Applies To: System Center Operations Manager 2007

Note

This topic has been updated in the latest version of the System Center Management Pack Authoring Guide on the TechNet Wiki.

Failure Mode Analysis is a process for identifying different issues that an application may experience and providing instrumentation within the application that may be used for monitoring. It is primarily used by software developers in designing their application, but the basic concepts may also be valuable to the management pack author designing a management pack. The process is discussed in detail in MP University which is a training program for designing and building management packs targeted at software developers. It is briefly described here, and the training program should be referenced for more information.
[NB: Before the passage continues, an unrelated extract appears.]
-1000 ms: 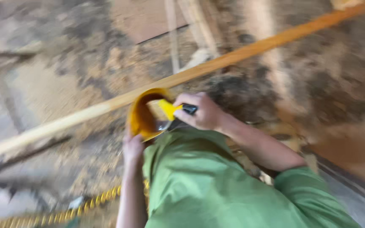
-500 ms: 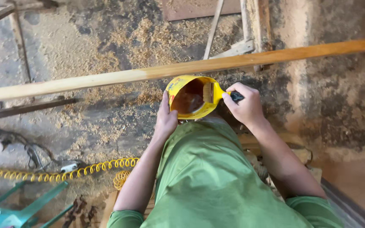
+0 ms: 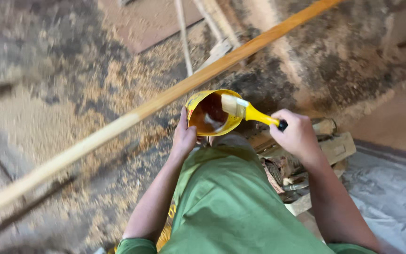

This topic presumes that the management pack author has no control over changes to the application itself, and the health model must be designed according to the information that the application makes available. The quality of a management pack though is directly affected by the quality this available information. If an application has features that cannot be monitored, then the management pack will be unable to provide a complete health measurement. Even if a basic failure can be detected, the management pack may be unavailable to identify the underlying cause of this failure unless the application makes that information available. If the management pack author can collaborate with software developers, then they may be able to influence modifications to the application itself that allow it to be monitored more effectively.

Basic Concept

The basic concept of failure mode analysis is to analyze what can fail in an application and provide a means for detecting that failure. By implementing such instrumentation within the application, a management pack can accurately measure health of the application and detect any potential failures. Failure mode analysis resembles threat modeling because it is a proactive effort to identify potential weaknesses in the application. It is an attempt to identify the components of the application that are vulnerable to failure, what those failures may be, and how they might be detected.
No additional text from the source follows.